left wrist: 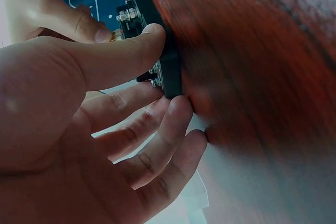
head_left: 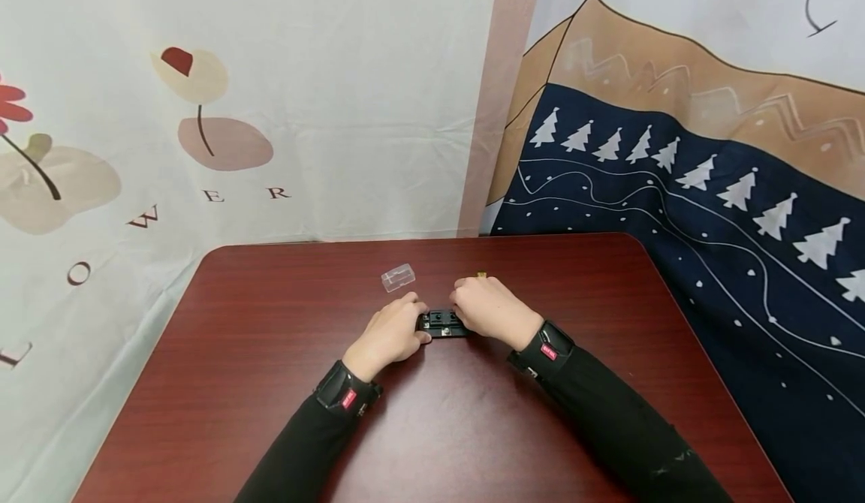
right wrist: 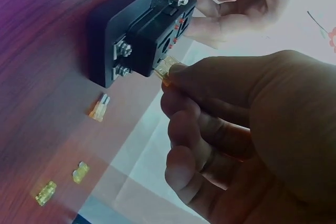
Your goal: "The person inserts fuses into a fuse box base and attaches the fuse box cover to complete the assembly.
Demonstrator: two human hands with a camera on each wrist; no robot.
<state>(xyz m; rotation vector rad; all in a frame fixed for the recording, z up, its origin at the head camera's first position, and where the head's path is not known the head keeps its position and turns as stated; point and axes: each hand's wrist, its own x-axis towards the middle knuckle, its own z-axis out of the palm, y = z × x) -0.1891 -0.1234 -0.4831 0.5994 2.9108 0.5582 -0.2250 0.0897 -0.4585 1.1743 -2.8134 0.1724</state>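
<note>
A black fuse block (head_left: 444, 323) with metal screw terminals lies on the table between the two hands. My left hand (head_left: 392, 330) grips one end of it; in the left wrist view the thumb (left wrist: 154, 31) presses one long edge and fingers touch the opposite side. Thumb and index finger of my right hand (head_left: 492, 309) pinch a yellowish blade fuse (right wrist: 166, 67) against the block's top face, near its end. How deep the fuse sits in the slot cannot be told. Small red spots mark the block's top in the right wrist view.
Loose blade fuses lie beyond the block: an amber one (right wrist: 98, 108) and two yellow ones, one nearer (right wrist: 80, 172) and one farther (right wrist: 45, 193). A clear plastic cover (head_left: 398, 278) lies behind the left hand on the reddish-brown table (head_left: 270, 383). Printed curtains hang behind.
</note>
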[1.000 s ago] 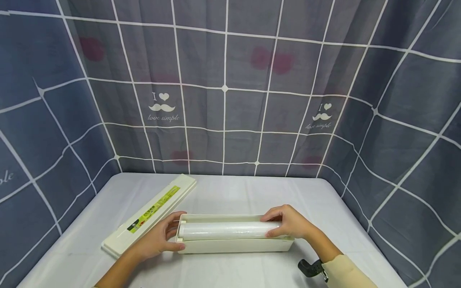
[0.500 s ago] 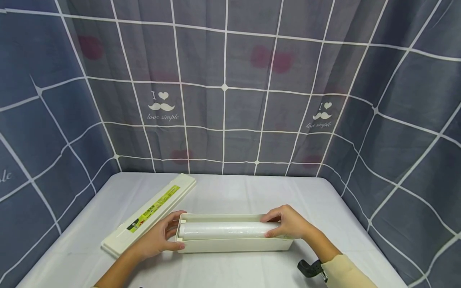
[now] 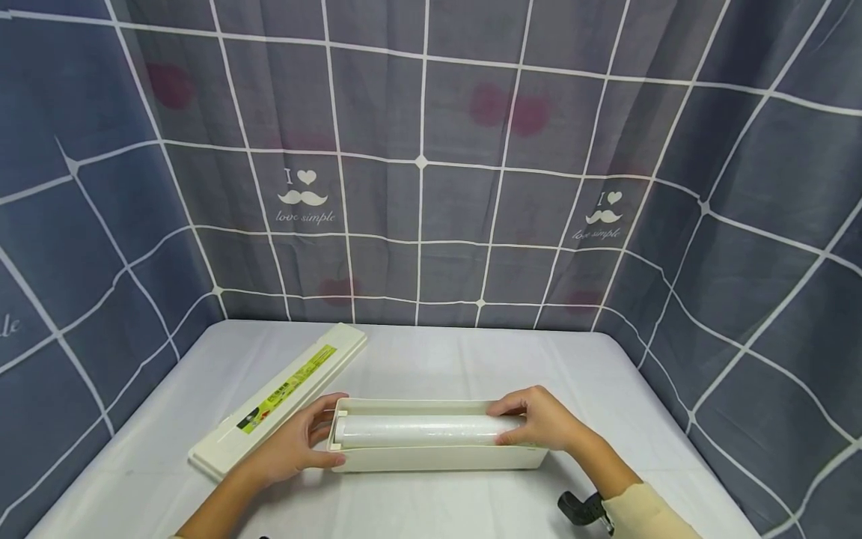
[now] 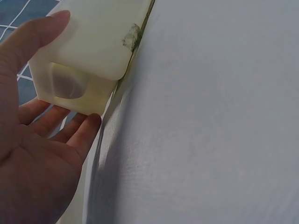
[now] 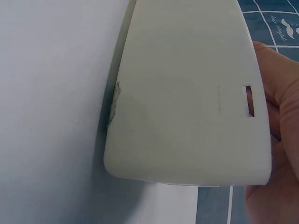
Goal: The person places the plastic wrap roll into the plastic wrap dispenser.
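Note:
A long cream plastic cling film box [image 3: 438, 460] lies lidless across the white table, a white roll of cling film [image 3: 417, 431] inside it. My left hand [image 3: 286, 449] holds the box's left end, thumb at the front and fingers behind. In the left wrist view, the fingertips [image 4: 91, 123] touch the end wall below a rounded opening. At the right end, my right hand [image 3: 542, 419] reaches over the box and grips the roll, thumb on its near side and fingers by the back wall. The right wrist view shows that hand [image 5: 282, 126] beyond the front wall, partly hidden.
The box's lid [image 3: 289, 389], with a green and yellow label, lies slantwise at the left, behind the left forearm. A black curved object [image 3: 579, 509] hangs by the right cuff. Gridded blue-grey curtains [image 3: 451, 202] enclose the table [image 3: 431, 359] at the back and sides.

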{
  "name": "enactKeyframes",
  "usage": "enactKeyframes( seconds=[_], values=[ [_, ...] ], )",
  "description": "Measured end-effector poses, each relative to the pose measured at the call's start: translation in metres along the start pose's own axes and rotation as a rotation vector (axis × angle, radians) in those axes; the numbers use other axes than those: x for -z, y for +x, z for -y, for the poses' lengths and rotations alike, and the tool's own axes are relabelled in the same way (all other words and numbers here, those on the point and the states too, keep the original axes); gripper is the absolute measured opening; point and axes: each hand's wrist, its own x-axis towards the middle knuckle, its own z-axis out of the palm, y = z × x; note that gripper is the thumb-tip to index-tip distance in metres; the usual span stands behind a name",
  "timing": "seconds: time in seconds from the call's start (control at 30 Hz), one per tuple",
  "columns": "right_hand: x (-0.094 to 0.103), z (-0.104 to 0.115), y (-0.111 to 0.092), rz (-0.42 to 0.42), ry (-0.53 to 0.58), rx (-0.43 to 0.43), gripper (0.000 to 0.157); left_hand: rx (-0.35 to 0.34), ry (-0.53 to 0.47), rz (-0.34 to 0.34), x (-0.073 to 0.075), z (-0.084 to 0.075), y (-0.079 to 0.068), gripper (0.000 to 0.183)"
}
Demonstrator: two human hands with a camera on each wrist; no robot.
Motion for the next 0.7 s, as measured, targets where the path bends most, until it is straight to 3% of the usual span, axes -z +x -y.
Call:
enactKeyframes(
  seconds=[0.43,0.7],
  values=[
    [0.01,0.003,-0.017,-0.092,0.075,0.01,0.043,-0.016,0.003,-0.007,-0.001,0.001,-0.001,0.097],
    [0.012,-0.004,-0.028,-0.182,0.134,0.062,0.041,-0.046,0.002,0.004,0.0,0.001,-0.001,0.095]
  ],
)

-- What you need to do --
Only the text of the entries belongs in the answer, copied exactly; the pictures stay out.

-- Written reply --
left wrist: 
head_left: 
right wrist: 
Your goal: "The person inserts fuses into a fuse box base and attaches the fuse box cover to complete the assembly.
Demonstrator: two human hands with a camera on each wrist; no robot.
<state>(xyz m; rotation vector rad; all in a frame fixed for the recording, z up, its origin at the head camera's first position, and where the head's path is not known the head keeps its position and turns as stated; point and axes: each hand's wrist, its own x-axis towards the middle knuckle, its own z-axis out of the palm, y = z × x) -0.1891 -0.1234 -0.4831 0.5994 2.9108 0.5582 -0.2250 0.0897 -0.4585 1.1743 -2.8134 0.1724</state>
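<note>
A black fuse block (head_left: 444, 323) with metal screw terminals lies on the table between the two hands. My left hand (head_left: 392, 330) grips one end of it; in the left wrist view the thumb (left wrist: 154, 31) presses one long edge and fingers touch the opposite side. Thumb and index finger of my right hand (head_left: 492, 309) pinch a yellowish blade fuse (right wrist: 166, 67) against the block's top face, near its end. How deep the fuse sits in the slot cannot be told. Small red spots mark the block's top in the right wrist view.
Loose blade fuses lie beyond the block: an amber one (right wrist: 98, 108) and two yellow ones, one nearer (right wrist: 80, 172) and one farther (right wrist: 45, 193). A clear plastic cover (head_left: 398, 278) lies behind the left hand on the reddish-brown table (head_left: 270, 383). Printed curtains hang behind.
</note>
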[1.000 s ago] 
[0.500 s ago] 
[now] 
[now] 
[now] 
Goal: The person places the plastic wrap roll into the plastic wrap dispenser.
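Note:
A long cream plastic cling film box [image 3: 438, 460] lies lidless across the white table, a white roll of cling film [image 3: 417, 431] inside it. My left hand [image 3: 286, 449] holds the box's left end, thumb at the front and fingers behind. In the left wrist view, the fingertips [image 4: 91, 123] touch the end wall below a rounded opening. At the right end, my right hand [image 3: 542, 419] reaches over the box and grips the roll, thumb on its near side and fingers by the back wall. The right wrist view shows that hand [image 5: 282, 126] beyond the front wall, partly hidden.
The box's lid [image 3: 289, 389], with a green and yellow label, lies slantwise at the left, behind the left forearm. A black curved object [image 3: 579, 509] hangs by the right cuff. Gridded blue-grey curtains [image 3: 451, 202] enclose the table [image 3: 431, 359] at the back and sides.
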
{
  "name": "enactKeyframes",
  "usage": "enactKeyframes( seconds=[_], values=[ [_, ...] ], )",
  "description": "Measured end-effector poses, each relative to the pose measured at the call's start: translation in metres along the start pose's own axes and rotation as a rotation vector (axis × angle, radians) in those axes; the numbers use other axes than those: x for -z, y for +x, z for -y, for the poses' lengths and rotations alike, and the tool's own axes are relabelled in the same way (all other words and numbers here, those on the point and the states too, keep the original axes); gripper is the absolute measured opening; point and axes: each hand's wrist, its own x-axis towards the middle knuckle, its own z-axis out of the palm, y = z × x; note that gripper is the thumb-tip to index-tip distance in metres; the usual span stands behind a name",
  "timing": "seconds: time in seconds from the call's start (control at 30 Hz), one per tuple",
  "columns": "right_hand: x (-0.094 to 0.103), z (-0.104 to 0.115), y (-0.111 to 0.092), rz (-0.42 to 0.42), ry (-0.53 to 0.58), rx (-0.43 to 0.43), gripper (0.000 to 0.157); left_hand: rx (-0.35 to 0.34), ry (-0.53 to 0.47), rz (-0.34 to 0.34), x (-0.073 to 0.075), z (-0.084 to 0.075), y (-0.079 to 0.068), gripper (0.000 to 0.183)"
}
Demonstrator: two human hands with a camera on each wrist; no robot.
Motion for the next 0.7 s, as measured, targets where the path bends most, until it is straight to 3% of the usual span, axes -z +x -y.
Call:
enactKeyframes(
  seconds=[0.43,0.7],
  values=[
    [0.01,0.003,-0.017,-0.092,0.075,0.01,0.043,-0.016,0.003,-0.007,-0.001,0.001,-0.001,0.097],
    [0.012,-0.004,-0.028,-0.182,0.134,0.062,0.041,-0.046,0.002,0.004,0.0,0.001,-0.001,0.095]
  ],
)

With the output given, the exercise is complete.